**Instructions to follow**
For the entries below, the expected answer is the line with "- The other", the line with "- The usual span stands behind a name", and every line between them, exactly as written, and nothing more.

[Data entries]

________________________

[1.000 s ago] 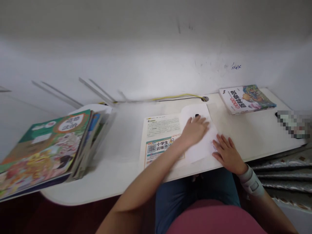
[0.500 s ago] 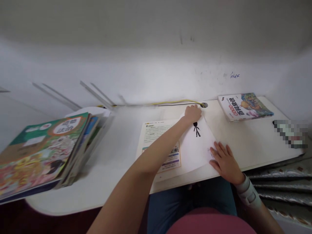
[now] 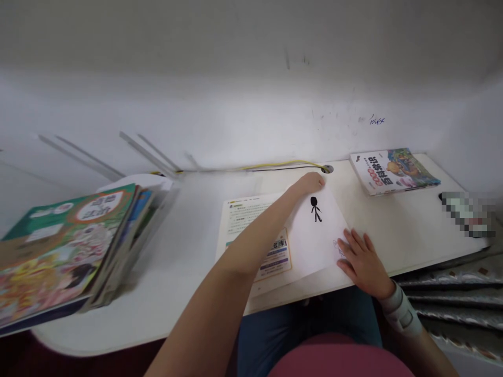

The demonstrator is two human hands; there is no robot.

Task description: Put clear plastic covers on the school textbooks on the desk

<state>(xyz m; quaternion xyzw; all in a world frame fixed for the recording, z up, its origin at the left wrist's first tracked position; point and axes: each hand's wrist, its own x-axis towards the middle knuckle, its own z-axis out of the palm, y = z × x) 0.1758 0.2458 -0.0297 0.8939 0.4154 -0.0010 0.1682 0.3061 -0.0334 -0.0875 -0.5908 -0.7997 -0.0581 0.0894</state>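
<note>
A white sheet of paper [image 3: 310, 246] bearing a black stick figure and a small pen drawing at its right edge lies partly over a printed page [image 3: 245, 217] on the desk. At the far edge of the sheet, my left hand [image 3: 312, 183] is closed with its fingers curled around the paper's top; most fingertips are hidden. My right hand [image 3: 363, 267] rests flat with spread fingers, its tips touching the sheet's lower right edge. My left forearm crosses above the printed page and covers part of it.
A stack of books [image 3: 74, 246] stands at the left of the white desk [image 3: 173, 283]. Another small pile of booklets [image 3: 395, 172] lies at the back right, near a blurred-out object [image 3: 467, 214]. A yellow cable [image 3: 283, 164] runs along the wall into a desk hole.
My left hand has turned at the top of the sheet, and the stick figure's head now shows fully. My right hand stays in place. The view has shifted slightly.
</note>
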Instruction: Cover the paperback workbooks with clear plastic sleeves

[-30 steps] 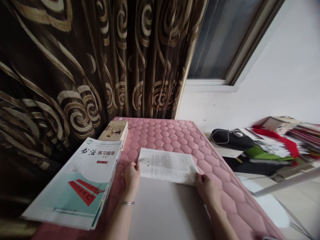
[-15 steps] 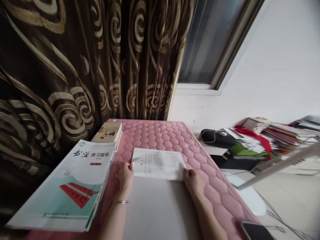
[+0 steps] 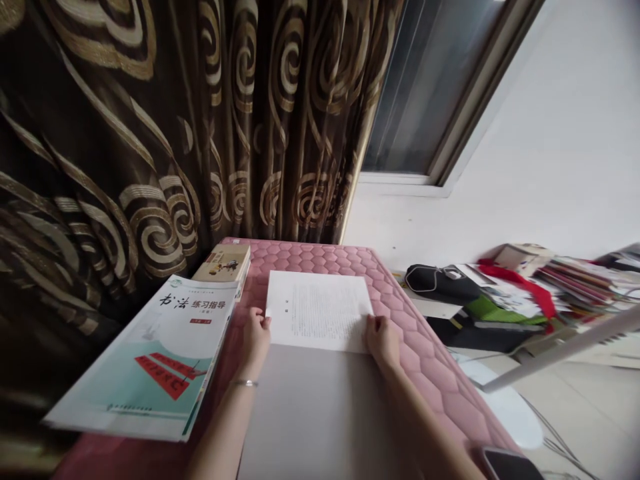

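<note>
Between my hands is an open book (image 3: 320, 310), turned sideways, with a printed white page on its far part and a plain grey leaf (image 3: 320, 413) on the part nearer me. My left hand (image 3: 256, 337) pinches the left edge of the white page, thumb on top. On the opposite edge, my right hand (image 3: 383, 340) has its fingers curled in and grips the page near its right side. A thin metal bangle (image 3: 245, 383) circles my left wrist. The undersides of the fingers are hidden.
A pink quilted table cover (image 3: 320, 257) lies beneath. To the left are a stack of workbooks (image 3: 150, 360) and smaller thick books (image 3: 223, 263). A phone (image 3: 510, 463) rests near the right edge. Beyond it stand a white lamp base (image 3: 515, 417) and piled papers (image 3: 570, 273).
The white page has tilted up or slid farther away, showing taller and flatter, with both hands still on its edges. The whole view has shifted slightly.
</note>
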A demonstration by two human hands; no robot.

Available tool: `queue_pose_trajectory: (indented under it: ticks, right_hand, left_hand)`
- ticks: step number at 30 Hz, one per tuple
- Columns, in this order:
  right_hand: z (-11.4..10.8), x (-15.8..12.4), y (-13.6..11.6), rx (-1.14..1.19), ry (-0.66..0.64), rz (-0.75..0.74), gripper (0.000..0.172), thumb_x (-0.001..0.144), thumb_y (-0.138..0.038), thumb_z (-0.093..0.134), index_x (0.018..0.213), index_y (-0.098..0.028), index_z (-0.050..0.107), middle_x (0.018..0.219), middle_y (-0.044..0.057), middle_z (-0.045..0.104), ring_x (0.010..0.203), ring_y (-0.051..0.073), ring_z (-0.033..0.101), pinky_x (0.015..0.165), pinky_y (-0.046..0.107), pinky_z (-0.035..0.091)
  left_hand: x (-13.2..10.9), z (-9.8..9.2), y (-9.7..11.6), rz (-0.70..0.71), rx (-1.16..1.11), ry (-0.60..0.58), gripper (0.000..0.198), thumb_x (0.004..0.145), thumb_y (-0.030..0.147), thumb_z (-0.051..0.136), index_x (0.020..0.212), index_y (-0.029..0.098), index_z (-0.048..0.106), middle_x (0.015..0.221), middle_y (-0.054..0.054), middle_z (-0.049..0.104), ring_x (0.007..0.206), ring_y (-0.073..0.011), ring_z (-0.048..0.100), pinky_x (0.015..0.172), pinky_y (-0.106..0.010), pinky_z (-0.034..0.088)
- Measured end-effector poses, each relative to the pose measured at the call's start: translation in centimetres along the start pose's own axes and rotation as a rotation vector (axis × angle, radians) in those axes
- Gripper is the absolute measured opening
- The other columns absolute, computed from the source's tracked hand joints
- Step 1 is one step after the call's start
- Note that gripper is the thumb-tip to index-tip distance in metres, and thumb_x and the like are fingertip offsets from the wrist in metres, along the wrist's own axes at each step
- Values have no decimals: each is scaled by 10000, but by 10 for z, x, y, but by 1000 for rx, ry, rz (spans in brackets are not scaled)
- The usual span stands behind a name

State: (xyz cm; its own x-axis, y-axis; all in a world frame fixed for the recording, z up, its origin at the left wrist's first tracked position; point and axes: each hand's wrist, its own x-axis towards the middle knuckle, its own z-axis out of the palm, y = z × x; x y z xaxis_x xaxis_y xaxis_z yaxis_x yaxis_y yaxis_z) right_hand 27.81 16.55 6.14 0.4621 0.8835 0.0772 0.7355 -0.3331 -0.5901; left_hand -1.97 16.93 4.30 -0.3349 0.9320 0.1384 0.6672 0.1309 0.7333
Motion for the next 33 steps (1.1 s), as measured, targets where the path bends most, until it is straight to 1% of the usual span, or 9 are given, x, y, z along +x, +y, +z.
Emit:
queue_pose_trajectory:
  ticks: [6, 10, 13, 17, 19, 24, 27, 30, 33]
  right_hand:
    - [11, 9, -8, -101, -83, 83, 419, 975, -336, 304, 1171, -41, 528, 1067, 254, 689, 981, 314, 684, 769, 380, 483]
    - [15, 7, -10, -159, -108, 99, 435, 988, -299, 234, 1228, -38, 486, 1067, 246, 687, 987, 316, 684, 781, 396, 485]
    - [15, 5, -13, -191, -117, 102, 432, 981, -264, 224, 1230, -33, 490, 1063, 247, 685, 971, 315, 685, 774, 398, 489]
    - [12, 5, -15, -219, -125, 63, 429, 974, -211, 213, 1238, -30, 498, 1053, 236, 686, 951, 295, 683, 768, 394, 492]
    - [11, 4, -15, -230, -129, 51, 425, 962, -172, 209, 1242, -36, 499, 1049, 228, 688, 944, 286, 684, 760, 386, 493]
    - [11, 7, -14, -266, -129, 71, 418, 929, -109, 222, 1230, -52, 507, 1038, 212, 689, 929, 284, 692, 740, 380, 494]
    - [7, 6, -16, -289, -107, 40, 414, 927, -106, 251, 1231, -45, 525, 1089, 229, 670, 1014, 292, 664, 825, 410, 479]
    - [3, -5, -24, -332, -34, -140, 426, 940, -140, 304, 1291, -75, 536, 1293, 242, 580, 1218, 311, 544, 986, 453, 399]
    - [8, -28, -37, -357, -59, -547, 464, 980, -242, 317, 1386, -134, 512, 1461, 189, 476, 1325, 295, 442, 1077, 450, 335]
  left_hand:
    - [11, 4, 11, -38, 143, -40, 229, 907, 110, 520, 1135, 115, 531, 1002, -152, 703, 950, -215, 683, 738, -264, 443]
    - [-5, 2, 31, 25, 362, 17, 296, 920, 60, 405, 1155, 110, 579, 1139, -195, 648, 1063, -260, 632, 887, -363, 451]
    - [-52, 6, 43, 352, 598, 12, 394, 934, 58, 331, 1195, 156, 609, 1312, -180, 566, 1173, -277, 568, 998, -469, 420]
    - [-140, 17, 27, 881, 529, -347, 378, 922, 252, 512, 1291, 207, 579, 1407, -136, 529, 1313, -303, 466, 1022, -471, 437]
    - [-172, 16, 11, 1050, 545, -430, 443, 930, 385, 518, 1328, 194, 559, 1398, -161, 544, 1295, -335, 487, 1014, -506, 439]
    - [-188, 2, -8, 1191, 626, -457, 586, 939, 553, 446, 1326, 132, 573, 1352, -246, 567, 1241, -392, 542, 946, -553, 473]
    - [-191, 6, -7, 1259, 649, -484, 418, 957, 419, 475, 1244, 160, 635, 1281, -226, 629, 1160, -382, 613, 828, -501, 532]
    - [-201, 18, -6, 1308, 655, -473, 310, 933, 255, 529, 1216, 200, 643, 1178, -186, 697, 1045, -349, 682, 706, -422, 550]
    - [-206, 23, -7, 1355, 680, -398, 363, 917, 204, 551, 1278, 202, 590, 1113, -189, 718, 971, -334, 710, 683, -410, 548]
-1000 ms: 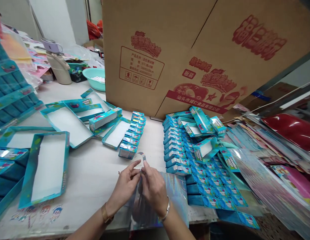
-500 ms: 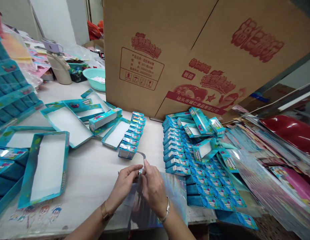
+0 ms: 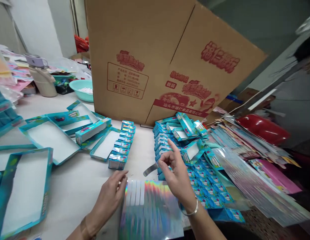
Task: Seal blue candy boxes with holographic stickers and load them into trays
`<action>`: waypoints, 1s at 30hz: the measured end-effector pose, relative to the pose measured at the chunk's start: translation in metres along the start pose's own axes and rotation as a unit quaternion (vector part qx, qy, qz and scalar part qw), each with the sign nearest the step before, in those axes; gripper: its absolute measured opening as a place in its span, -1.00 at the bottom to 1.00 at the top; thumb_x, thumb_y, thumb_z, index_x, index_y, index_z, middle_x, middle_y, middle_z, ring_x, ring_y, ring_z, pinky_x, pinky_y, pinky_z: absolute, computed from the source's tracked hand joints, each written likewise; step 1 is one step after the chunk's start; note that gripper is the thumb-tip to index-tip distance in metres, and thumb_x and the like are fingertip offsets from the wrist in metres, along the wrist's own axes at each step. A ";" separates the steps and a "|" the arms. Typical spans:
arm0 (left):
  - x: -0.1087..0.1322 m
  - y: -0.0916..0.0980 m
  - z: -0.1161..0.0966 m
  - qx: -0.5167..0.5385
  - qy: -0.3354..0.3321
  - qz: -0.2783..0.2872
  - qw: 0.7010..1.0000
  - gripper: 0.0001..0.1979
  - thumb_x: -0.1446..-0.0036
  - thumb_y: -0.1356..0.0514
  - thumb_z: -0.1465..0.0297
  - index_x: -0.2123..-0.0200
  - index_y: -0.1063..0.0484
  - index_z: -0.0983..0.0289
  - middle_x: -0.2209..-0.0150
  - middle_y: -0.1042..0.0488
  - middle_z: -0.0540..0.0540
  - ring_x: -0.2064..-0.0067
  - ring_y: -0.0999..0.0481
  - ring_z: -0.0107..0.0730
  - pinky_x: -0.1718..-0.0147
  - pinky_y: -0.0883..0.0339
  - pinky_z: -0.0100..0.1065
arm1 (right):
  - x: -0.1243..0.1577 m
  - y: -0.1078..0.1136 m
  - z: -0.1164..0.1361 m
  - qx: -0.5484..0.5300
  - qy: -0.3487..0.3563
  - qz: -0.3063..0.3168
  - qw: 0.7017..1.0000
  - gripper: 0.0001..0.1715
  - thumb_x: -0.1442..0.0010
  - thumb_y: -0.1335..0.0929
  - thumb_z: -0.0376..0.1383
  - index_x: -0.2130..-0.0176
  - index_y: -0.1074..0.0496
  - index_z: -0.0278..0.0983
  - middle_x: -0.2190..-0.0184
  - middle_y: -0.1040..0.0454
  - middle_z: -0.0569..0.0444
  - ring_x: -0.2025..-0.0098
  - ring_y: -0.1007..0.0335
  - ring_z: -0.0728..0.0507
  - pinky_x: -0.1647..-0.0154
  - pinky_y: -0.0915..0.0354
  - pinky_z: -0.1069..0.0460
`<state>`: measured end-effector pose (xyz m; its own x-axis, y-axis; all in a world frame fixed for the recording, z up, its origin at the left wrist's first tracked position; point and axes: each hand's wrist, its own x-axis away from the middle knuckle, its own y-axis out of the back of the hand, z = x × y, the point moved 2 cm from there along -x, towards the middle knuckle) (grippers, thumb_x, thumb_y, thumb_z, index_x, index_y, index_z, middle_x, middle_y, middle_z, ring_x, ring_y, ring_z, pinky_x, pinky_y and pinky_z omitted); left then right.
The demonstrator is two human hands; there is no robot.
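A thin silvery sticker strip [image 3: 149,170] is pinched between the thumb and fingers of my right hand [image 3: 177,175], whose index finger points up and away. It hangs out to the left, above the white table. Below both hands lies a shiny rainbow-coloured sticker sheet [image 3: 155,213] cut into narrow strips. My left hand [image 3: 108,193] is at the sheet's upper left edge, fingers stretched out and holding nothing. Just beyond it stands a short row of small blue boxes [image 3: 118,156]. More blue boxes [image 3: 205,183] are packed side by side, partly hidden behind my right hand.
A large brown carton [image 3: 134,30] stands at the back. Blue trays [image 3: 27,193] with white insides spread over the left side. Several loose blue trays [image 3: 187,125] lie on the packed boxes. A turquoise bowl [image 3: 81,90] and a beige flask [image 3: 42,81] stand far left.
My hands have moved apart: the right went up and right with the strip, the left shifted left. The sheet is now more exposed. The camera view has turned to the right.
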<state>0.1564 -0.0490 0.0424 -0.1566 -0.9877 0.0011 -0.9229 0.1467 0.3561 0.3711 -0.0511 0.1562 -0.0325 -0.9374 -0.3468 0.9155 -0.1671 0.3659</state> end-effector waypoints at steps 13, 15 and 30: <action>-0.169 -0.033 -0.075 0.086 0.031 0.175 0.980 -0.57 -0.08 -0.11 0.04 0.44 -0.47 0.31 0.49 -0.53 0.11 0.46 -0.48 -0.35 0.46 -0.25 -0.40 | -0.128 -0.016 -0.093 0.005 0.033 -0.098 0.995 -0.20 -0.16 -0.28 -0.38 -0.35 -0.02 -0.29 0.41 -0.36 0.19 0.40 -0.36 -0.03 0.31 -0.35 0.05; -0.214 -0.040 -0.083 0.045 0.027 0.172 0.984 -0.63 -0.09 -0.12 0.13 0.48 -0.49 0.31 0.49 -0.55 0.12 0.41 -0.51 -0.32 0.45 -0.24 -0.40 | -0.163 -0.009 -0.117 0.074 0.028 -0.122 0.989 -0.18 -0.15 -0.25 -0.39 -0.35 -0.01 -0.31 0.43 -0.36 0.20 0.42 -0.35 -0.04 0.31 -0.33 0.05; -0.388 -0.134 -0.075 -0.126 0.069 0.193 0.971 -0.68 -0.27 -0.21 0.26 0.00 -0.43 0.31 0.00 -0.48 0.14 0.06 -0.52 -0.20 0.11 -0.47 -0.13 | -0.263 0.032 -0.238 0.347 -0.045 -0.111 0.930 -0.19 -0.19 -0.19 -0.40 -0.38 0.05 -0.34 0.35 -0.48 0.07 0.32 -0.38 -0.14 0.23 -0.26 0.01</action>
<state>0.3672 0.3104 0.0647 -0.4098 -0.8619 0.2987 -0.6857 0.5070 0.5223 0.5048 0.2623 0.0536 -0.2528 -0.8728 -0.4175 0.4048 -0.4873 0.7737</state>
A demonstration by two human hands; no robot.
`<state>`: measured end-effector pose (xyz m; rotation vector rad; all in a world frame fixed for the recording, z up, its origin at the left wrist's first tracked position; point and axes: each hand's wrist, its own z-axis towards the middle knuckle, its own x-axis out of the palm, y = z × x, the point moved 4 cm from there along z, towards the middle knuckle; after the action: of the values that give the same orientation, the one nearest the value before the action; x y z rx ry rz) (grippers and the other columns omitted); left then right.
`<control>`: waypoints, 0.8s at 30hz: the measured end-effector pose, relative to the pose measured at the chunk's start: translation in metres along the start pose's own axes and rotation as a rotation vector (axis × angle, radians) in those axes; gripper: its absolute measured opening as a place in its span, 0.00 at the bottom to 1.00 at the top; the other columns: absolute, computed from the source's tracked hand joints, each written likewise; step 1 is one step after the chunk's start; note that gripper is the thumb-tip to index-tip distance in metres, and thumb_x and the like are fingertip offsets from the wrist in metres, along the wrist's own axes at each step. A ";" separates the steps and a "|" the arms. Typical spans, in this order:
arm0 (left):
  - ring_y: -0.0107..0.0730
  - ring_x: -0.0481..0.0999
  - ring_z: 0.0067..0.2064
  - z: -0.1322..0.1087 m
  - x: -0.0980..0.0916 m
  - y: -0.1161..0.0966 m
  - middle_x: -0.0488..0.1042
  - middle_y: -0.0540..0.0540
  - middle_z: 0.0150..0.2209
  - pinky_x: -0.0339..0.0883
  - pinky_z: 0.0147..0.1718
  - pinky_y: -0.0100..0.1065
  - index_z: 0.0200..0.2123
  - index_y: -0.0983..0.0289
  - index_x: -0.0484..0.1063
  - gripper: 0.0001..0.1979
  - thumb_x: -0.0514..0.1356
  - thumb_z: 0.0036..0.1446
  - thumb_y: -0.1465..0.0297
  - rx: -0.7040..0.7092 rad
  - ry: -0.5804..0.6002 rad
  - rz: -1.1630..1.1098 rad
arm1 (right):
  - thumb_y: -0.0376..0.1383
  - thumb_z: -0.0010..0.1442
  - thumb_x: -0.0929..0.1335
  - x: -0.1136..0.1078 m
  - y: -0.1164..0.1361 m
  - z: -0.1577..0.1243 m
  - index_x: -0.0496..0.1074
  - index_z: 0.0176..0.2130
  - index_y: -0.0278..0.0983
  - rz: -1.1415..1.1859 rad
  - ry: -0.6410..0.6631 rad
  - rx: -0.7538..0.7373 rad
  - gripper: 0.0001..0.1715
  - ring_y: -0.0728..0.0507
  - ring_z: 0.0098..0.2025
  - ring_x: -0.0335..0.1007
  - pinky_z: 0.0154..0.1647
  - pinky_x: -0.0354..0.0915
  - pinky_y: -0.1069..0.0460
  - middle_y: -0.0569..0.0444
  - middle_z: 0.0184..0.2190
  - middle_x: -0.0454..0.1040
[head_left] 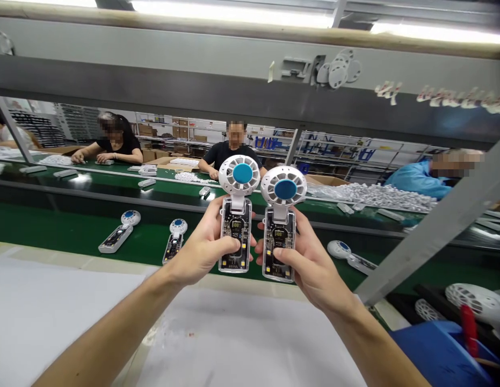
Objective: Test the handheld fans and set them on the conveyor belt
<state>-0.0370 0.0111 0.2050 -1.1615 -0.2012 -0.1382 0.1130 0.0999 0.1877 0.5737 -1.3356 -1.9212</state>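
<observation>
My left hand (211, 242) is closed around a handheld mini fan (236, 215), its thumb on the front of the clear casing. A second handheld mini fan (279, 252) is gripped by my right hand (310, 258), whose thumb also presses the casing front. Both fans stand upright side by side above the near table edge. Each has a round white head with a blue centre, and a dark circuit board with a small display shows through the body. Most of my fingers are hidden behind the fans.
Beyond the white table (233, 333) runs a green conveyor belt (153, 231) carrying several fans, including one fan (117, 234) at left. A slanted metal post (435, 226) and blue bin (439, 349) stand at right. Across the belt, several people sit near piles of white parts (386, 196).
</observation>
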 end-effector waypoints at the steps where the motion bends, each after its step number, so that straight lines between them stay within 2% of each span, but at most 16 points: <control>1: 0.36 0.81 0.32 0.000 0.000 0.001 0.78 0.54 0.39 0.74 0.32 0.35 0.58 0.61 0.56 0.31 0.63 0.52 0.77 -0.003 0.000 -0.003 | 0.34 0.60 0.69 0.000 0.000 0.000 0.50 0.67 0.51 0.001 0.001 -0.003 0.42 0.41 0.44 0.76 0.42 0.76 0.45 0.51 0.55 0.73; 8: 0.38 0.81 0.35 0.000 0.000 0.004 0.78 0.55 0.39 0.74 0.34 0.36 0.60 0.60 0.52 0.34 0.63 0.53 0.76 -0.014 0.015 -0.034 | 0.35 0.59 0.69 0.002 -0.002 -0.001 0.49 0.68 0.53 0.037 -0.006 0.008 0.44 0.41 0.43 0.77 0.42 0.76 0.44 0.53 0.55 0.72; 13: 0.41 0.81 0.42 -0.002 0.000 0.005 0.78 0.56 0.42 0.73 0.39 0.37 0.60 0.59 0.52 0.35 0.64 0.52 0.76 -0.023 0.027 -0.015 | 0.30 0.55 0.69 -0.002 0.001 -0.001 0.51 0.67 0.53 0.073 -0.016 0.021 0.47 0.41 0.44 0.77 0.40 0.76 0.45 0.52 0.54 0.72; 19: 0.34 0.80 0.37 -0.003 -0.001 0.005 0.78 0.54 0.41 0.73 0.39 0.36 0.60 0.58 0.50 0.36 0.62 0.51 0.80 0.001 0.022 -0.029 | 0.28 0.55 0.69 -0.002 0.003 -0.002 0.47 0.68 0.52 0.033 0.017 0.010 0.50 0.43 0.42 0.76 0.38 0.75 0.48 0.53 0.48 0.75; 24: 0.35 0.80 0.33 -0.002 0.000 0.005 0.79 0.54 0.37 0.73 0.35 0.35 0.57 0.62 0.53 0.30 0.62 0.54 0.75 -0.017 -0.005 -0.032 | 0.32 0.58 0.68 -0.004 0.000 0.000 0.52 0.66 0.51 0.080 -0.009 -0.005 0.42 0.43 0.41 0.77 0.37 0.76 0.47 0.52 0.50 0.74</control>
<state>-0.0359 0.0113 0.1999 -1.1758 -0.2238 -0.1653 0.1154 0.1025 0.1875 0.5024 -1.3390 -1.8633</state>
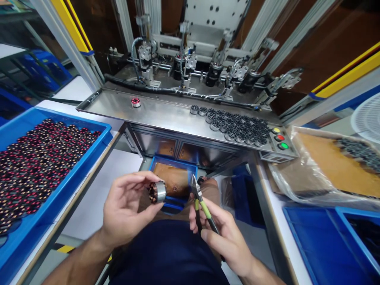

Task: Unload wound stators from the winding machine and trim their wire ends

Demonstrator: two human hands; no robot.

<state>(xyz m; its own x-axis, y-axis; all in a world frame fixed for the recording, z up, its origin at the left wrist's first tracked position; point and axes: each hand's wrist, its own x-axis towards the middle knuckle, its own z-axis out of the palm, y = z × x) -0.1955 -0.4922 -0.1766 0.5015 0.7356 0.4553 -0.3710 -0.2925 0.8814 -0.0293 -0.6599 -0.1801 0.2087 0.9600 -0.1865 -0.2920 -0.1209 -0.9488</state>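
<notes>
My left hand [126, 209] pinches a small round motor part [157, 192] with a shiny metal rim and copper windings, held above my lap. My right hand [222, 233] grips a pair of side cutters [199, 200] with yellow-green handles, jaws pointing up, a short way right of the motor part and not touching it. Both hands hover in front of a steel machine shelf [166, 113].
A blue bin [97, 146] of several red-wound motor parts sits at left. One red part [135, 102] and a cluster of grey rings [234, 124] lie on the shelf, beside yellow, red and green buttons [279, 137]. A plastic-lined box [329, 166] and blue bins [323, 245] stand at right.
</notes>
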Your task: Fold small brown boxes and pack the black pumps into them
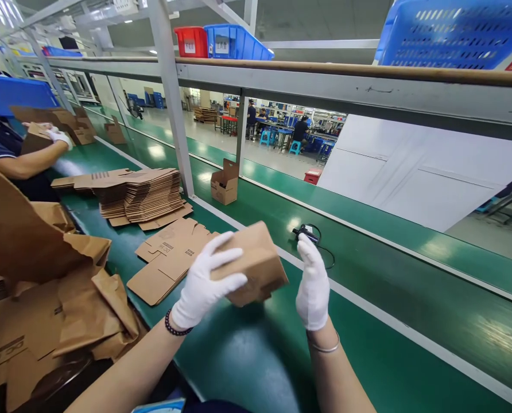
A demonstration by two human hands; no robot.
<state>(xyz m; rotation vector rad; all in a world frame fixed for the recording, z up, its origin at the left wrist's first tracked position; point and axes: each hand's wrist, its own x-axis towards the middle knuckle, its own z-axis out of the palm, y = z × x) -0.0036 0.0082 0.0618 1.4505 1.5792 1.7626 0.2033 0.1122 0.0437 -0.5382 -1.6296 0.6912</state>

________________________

**Output for this exercise**
- The other columns absolute, computed from the source's tracked hand joints
- Step 1 is one step after the call's start
- Note that gripper is the thumb-tip to index-tip distance in metres, and thumb_x and the like are fingertip offsets from the wrist in metres, along the wrist's own axes at each step
- Values have no decimals: each is scaled by 10000, but by 10 for z, x, y, but by 1000 for rx, ry, rz (spans in brackets are not scaled)
- The usual span stands behind a name

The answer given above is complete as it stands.